Procès archivé pour la chef de Vale de Judeus sans lien avec l’évasion.

« Le commissaire mentionné dans cette actualité n’était pas en fonction à la date de l’évasion de Vale de Judeus. Par conséquent, aucun processus disciplinaire n’a été ouvert contre cette personne concernant l’évasion.

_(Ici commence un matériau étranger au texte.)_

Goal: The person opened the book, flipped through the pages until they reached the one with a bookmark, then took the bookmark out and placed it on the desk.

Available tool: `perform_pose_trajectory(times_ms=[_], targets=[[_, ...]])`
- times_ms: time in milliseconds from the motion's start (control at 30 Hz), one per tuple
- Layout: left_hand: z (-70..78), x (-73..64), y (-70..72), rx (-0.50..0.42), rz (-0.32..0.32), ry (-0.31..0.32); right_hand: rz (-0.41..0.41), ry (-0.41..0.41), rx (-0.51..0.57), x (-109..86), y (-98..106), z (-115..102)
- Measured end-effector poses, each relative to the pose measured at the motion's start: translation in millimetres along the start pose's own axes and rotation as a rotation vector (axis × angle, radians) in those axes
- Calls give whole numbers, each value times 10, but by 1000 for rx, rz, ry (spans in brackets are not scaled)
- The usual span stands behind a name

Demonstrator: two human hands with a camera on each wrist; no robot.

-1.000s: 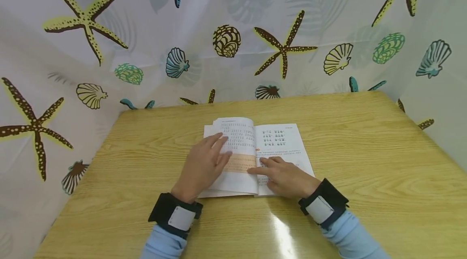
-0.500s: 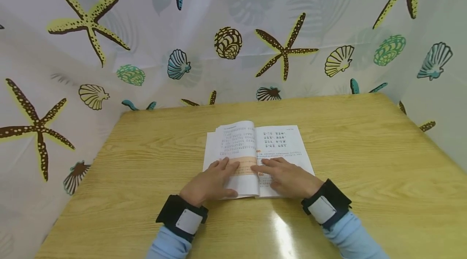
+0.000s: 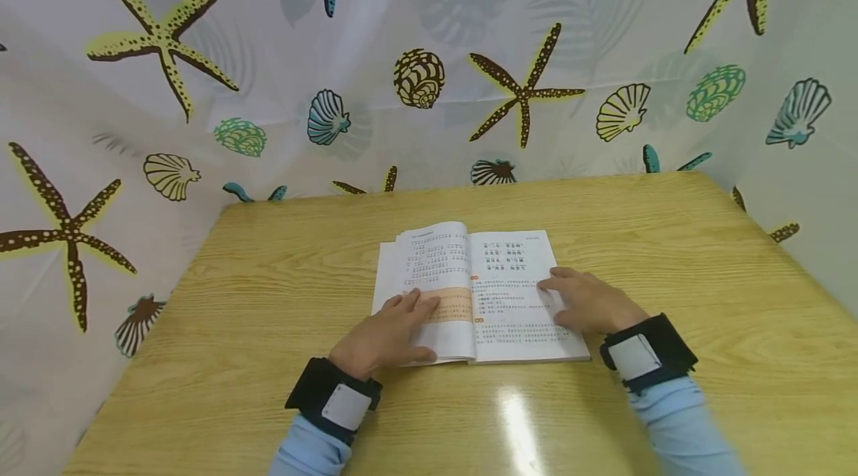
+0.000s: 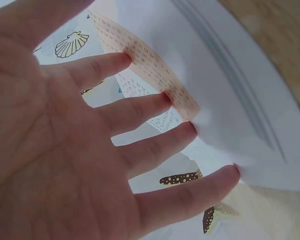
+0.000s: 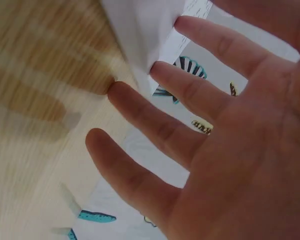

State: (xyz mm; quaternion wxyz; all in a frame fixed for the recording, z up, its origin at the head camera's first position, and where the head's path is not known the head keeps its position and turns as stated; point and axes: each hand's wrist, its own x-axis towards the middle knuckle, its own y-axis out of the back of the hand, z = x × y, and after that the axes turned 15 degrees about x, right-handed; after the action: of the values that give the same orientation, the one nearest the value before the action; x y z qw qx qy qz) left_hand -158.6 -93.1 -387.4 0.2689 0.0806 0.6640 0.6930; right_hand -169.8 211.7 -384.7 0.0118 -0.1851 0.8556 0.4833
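Note:
An open book (image 3: 516, 312) lies on the table, its left page (image 3: 436, 260) bulging slightly and carrying an orange text band. My left hand (image 3: 385, 336) rests on the lower part of that left page; in the left wrist view its spread, nearly straight fingers (image 4: 155, 105) touch the paper with their tips. My right hand (image 3: 590, 301) is at the outer edge of the right page. The right wrist view shows its fingers (image 5: 190, 90) spread, with two fingertips at the page edge and the others over the wood.
The book sits mid-table on a wood-grain tabletop (image 3: 281, 260). Behind and to both sides hangs a pale cloth (image 3: 268, 36) printed with starfish and shells. A bright reflection lies on the table in front of the book.
My left hand moved down the left page, its fingers flattening there, then stayed still. My right hand slid from the centre fold rightward to the right page's outer edge.

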Motion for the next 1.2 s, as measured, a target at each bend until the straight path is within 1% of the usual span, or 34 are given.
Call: perform_pose_trajectory(times_ms=[200, 333, 433, 567, 667, 833, 967, 1100, 1133, 1200], targets=[[-12, 3, -9, 18, 3, -10, 10, 20, 20, -19, 39, 63], [-12, 7, -11, 23, 12, -12, 14, 6, 17, -21, 37, 51], [-12, 9, -13, 15, 15, -10, 11, -22, 25, -19, 39, 43], [-11, 11, -17, 13, 14, -7, 14, -87, 40, -25, 50, 53], [-10, 15, -24, 18, 12, -4, 21, -108, 47, -36, 56, 69], [-12, 18, -35, 27, 6, -5, 27, -88, 45, -40, 57, 79], [-13, 17, -34, 35, 7, -10, 56, -68, 8, -41, 55, 62], [-10, 17, -34, 36, 9, -11, 111, -38, -14, -30, 47, 23], [-8, 17, -34, 36, 10, -10, 129, -31, -4, -25, 45, 13], [-8, 18, -37, 35, 8, -9, 172, -14, 49, -16, 44, -6]])
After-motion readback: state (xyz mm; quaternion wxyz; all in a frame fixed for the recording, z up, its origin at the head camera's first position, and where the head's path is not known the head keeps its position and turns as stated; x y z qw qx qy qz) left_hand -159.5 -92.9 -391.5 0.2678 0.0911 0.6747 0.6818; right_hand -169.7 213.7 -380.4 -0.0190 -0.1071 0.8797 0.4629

Cet archivage se rapporte à d’autres faits, sans rapport avec l’évasion des détenus », a précisé la Direction Générale de la Réinsertion et des Services Pénitentiaires (DGRSP).

 

Aujourd’hui, l’Association Syndicale des Chefs du Corps des Gardes Pénitentiaires (ASCCGP) avait annoncé l’archivage du processus disciplinaire ouvert contre le chef de la garde pénitentiaire en service à la prison de Vale de Judeus au moment de l’évasion, une information que le ministère de la Justice vient désormais démentir.

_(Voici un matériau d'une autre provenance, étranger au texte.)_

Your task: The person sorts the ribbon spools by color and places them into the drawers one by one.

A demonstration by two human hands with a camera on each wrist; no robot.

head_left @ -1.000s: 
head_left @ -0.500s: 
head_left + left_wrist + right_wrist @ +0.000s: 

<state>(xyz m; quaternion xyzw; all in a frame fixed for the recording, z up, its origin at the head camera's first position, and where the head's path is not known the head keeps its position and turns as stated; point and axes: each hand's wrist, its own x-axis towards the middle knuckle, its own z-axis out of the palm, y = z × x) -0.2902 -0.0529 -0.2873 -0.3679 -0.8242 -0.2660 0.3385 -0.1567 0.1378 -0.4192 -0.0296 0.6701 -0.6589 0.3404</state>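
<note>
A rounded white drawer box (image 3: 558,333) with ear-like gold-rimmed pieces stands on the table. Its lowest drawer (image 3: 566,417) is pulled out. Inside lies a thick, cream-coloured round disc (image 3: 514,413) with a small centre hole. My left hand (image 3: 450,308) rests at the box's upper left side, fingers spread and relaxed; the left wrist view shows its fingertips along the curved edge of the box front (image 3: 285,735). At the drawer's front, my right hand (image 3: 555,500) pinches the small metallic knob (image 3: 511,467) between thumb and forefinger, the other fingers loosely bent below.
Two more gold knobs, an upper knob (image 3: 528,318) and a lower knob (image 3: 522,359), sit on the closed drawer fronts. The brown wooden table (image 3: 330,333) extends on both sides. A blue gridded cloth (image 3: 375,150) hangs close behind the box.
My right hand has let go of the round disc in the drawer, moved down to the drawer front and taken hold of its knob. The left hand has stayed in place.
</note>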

L’association syndicale a reconnu par la suite l’erreur dans l’information initialement transmise à Lusa et confirme la version du ministère de la Justice.

Suite à l’évasion, neuf processus disciplinaires ont été ouverts et sont toujours en cours d’analyse : sept visent des gardes pénitentiaires, un vise le chef de la garde pénitentiaire, et un autre vise l’ancien directeur de l’établissement pénitentiaire de Vale de Judeus, Horácio Ribeiro.

Les processus disciplinaires ont été initiés par la DGRSP, après recommandation du rapport élaboré par le Service d’Audit et d’Inspection et remis au gouvernement le 17 octobre, environ un mois après l’évasion de cinq détenus de Vale de Judeus, le 7 septembre.

Concernant l’ex-directeur de la prison de Vale de Judeus, Horácio Ribeiro, le rapport a souligné une « violation des devoirs généraux de poursuite de l’intérêt public, de diligence et de loyauté », indiquant que le directeur intérimaire « n’a pas veillé au respect des orientations en matière de surveillance et de sécurité, notamment dans l’homologation des plannings ».

Pour ce qui est du chef de la garde pénitentiaire, le rapport a conclu qu’il avait la responsabilité de la surveillance et de la sécurité de la prison ce jour-là, notamment l’établissement des plannings de surveillance (physique et vidéo) des cours intérieures.

Concernant les gardes pénitentiaires, incluant un chef d’aile, le rapport mentionne une violation des devoirs généraux de poursuite de l’intérêt public et de « certains devoirs spéciaux ».

« Ils n’ont pas suivi plusieurs instructions, y compris des instructions écrites. Ces manquements ont conduit à l’absence de surveillance précise et de vidéovigilance, facilitant l’évasion des détenus et empêchant leur détection en temps opportun », selon le communiqué.

L’évasion de Vale de Judeus a conduit la ministre de la Justice à ordonner un audit sur la sécurité des prisons portugaises et a également motivé le retrait du directeur général de la DGRSP de l’époque, Rui Abrunhosa Gonçalves.

L’audit sur les conditions de sécurité des 49 prisons, publié en fin d’année, a révélé des « déficiences » dans les équipements, l’organisation et la gestion des ressources.

L’évasion a également donné lieu à une enquête de nature disciplinaire pour les gardes de service à la vidéovigilance au moment de l’évasion, et à une enquête du ministère public afin de déterminer d’éventuelles responsabilités pénales.

Le 7 septembre 2024, les détenus Rodolfo Lohrman (Argentin), Mark Roscaleer (Britannique), Shergili Farjiani (Géorgien), ainsi que les Portugais Fábio Loureiro et Fernando Ribeiro Ferreira, se sont évadés de Vale de Judeus.

Tous les fugitifs ont été recapturés, un seul d’entre eux en Portugal.

Au moment de leur évasion, les cinq détenus purgeaient des peines allant de sept à vingt-cinq ans pour trafic de drogue, association criminelle, vol, séquestration, blanchiment et autres infractions.